- What needs to be done -
From the data that follows, set down exactly the lines from the one with "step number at" through the one with "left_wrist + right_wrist", counting both. Pictures stay out.
--- Information supplied Enclosed Below ---
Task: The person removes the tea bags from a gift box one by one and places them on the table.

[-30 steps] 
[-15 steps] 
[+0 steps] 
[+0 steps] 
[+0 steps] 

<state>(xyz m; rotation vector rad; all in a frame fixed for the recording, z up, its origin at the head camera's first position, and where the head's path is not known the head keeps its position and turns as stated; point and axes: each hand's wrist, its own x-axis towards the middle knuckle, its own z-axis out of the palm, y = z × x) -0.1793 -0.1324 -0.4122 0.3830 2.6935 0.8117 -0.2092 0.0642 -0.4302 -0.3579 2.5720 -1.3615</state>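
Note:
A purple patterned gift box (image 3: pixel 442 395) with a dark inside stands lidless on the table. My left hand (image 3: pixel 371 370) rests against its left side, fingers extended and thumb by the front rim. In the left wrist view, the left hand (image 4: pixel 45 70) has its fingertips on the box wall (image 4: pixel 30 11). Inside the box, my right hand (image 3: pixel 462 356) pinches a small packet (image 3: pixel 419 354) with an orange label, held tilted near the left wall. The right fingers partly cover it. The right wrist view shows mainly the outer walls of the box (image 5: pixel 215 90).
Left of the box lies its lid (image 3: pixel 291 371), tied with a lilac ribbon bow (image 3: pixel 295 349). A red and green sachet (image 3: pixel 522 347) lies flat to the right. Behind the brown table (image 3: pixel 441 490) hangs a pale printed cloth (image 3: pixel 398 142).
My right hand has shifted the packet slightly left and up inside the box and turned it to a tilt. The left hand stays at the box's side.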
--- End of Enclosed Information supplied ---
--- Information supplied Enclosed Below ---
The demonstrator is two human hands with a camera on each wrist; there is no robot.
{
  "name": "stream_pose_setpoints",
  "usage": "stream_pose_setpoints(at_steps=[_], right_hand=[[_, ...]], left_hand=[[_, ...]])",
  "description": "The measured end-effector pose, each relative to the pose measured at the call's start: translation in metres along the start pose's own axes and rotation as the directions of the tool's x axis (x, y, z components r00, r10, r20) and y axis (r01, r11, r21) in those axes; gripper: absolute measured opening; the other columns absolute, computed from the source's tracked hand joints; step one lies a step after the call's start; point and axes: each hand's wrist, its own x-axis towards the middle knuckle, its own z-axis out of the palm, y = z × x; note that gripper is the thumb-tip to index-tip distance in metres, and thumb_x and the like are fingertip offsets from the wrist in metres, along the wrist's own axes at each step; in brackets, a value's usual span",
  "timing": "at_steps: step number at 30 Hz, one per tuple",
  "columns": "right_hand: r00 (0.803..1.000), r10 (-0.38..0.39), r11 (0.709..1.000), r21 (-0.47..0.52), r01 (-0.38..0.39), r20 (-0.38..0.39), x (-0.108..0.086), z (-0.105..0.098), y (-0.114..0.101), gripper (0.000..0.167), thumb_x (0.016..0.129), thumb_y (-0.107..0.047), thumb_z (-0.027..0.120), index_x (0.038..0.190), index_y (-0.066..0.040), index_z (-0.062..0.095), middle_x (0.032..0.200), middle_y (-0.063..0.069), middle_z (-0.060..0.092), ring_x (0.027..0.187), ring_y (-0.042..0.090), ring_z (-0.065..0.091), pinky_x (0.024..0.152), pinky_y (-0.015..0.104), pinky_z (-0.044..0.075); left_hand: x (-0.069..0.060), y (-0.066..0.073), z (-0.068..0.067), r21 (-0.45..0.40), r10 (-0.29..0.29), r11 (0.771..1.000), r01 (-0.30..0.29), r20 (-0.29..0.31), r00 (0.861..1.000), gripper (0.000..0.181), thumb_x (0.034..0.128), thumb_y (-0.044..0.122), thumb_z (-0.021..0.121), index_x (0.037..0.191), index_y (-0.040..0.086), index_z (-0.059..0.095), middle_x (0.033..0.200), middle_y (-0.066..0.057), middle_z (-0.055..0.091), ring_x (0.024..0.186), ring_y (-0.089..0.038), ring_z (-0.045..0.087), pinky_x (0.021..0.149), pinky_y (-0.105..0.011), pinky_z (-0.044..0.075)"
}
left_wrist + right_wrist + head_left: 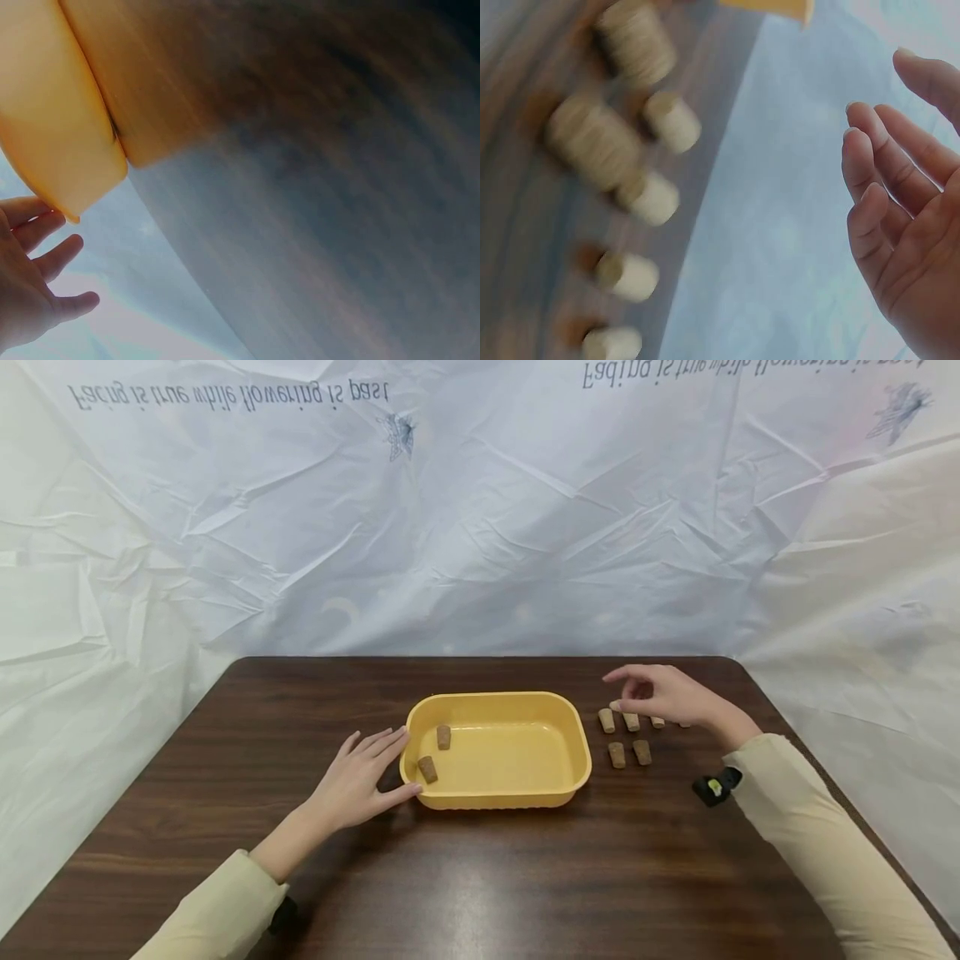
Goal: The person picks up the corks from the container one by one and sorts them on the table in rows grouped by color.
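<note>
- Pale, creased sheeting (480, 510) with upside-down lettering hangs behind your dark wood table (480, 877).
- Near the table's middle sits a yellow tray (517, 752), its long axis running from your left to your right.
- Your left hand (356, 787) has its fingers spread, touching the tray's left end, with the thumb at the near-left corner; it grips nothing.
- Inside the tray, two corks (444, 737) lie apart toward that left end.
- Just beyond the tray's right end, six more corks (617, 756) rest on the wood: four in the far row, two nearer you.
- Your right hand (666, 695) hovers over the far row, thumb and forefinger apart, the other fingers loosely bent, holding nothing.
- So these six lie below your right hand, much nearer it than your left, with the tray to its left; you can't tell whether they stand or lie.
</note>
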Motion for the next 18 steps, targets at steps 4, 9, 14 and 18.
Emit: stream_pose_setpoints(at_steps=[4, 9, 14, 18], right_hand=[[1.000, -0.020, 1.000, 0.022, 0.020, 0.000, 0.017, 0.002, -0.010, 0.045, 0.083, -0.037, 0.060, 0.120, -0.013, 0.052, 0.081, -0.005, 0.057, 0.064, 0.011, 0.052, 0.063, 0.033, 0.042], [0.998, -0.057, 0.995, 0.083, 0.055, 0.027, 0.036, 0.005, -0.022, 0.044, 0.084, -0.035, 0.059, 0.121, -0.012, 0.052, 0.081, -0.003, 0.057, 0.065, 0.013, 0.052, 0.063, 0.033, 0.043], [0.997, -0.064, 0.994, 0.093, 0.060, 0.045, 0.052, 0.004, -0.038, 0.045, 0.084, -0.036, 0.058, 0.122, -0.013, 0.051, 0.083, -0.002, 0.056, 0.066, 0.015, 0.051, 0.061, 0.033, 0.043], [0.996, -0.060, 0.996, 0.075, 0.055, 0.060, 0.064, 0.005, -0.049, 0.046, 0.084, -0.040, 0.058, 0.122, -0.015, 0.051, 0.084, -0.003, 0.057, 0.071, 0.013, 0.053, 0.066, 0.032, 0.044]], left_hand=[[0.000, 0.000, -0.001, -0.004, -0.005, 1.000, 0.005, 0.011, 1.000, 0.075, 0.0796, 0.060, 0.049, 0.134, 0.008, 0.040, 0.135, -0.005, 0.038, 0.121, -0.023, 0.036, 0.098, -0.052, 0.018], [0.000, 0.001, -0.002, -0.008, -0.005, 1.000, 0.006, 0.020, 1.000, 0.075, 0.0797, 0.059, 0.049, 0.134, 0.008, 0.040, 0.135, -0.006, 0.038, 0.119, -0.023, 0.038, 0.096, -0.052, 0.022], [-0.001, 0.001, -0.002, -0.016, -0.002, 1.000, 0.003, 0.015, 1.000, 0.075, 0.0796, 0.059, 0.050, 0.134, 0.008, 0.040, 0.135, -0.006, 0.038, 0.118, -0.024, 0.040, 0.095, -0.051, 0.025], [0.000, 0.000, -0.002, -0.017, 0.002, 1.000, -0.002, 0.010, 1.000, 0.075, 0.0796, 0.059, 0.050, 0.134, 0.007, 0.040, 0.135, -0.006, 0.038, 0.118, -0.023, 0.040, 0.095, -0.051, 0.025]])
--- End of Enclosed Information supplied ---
- Solution to the problem -
  "timing": "at_steps: step number at 30 Hz, one per tuple",
  "columns": "right_hand: r00 (0.803..1.000), r10 (-0.38..0.39), r11 (0.709..1.000), r21 (-0.47..0.52), r01 (-0.38..0.39), r20 (-0.38..0.39), x (-0.108..0.086), z (-0.105..0.098), y (-0.114..0.101), gripper (0.000..0.167), thumb_x (0.016..0.129), thumb_y (-0.107..0.047), thumb_z (-0.027..0.120), index_x (0.038..0.190), index_y (-0.066..0.040), index_z (-0.062..0.095), middle_x (0.032..0.200), middle_y (-0.063..0.069), middle_z (-0.060..0.092), ring_x (0.027..0.187), ring_y (-0.042..0.090), ring_z (-0.065..0.091), pinky_x (0.024..0.152), pinky_y (-0.015..0.104), pinky_z (-0.044..0.075); left_hand: x (-0.069..0.060), y (-0.066..0.073), z (-0.068..0.067), r21 (-0.45..0.40), r10 (-0.29..0.29), r11 (0.771..1.000), r01 (-0.30..0.29), r20 (-0.29..0.31), r00 (0.861..1.000), gripper (0.000..0.181), thumb_x (0.034..0.128), thumb_y (-0.044..0.122), thumb_z (-0.021..0.121), index_x (0.037..0.191), index_y (-0.040..0.086), index_z (-0.059..0.095), middle_x (0.033..0.200), middle_y (-0.066..0.057), middle_z (-0.055..0.091), ring_x (0.024..0.186), ring_y (-0.089..0.038), ring_z (-0.045..0.087), pinky_x (0.021..0.149), pinky_y (-0.105..0.011), pinky_z (-0.044..0.075)"
}
left_wrist + right_wrist + head_left: 

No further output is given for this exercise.